6. Les considérants qui précèdent conduisent au rejet du recours aux frais de l'Etat. Vu l'issue de son pourvoi, le recourant n'a pas droit à l'allocation de dépens.
Par ces motifs
le Tribunal administratif
arrête:
I. Le recours est rejeté.
II. La décision rendue par le SPOP le 20 avril 2006 est confirmée.
III. Les frais du présent arrêt sont laissés à la charge de l'Etat.
IV. Il n'est pas alloué de dépens.
jc/Lausanne, le 23 mars 2007
Le président: La
greffière:
Le présent arrêt est communiqué aux destinataires de l'avis d'envoi ci-joint ainsi qu'à l'ODM.

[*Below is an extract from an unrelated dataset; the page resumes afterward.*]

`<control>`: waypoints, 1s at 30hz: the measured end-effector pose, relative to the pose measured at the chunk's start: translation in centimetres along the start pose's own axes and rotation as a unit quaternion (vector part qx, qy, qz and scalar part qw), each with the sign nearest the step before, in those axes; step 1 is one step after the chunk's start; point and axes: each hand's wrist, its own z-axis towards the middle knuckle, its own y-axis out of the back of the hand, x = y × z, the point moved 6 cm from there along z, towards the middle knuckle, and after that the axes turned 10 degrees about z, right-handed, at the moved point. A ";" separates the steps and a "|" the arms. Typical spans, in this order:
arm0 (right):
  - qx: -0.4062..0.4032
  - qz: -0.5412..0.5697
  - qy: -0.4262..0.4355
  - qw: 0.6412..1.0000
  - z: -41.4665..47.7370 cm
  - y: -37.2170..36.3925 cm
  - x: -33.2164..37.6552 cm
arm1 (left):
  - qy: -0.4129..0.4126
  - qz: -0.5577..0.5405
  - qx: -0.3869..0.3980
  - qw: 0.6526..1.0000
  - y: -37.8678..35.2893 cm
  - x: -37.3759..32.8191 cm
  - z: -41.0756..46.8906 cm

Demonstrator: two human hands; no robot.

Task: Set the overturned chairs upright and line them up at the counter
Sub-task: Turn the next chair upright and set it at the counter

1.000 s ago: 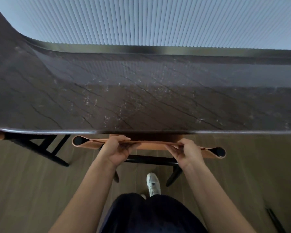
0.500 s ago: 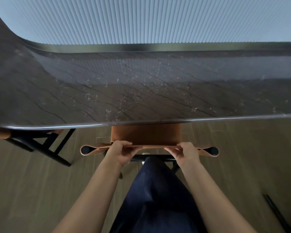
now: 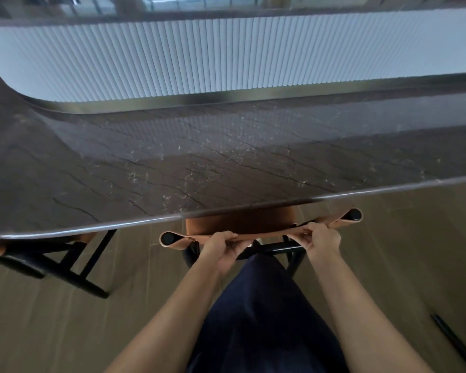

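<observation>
Both hands grip the top of the chair's backrest: the left hand (image 3: pixel 222 247) curls its fingers over the tan leather band left of centre, and the right hand (image 3: pixel 322 239) closes on it further right, thumbs on the near side. Bare forearms reach in from the bottom edge, with a leg in dark cloth (image 3: pixel 258 305) raised between them toward the chair's black frame.

Under everything lies the floor (image 3: pixel 38 319), pale brown wood-look planks that run away from the viewer. On it at near right lies a thin black rod (image 3: pixel 452 340); what it is cannot be told.

The chair (image 3: pixel 240 222) stands upright, its brown seat partly under the counter's near edge. The backrest sits slightly askew to that edge, its right loop end farther than its left. To the left stands a second chair (image 3: pixel 65 262), also upright, with a black frame and a bit of tan leather at the picture's edge, mostly hidden beneath the overhang.

The counter (image 3: pixel 172 157) spans the whole width: a dark, glossy stone top with fine dark veins and pale flecks, and a rounded, shining near edge. At far left it curves away. Along its far side runs a brushed metal strip (image 3: pixel 199 99), and above that rises a white fluted panel (image 3: pixel 226 55). Beyond the panel's top is a dark reflective ledge (image 3: pixel 226 4), too blurred to read.
</observation>
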 end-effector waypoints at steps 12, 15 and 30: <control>-0.041 -0.040 -0.019 0.998 1.6 0.0 0.6 | 0.040 -0.028 0.022 0.999 -0.8 0.7 2.0; -0.050 -0.050 -0.017 0.997 1.6 0.0 0.7 | 0.045 -0.009 0.020 0.999 -0.7 0.9 2.0; -0.067 -0.090 -0.007 0.994 1.7 0.0 0.5 | 0.045 -0.017 -0.004 0.999 0.1 0.9 2.3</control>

Il peut faire l'objet, dans les trente jours suivant sa notification, d'un recours au Tribunal fédéral. Le recours en matière de droit public s'exerce aux conditions des articles 82 ss de la loi du 17 juin 2005 sur le Tribunal fédéral (LTF - RS 173.110), le recours constitutionnel subsidiaire à celles des articles 113 ss LTF. Le mémoire de recours doit être rédigé dans une langue officielle, indiquer les conclusions, les motifs et les moyens de preuve, et être signé. Les motifs doivent exposer succinctement en quoi l’acte attaqué viole le droit. Les pièces invoquées comme moyens de preuve doivent être jointes au mémoire, pour autant qu’elles soient en mains de la partie; il en va de même de la décision attaquée.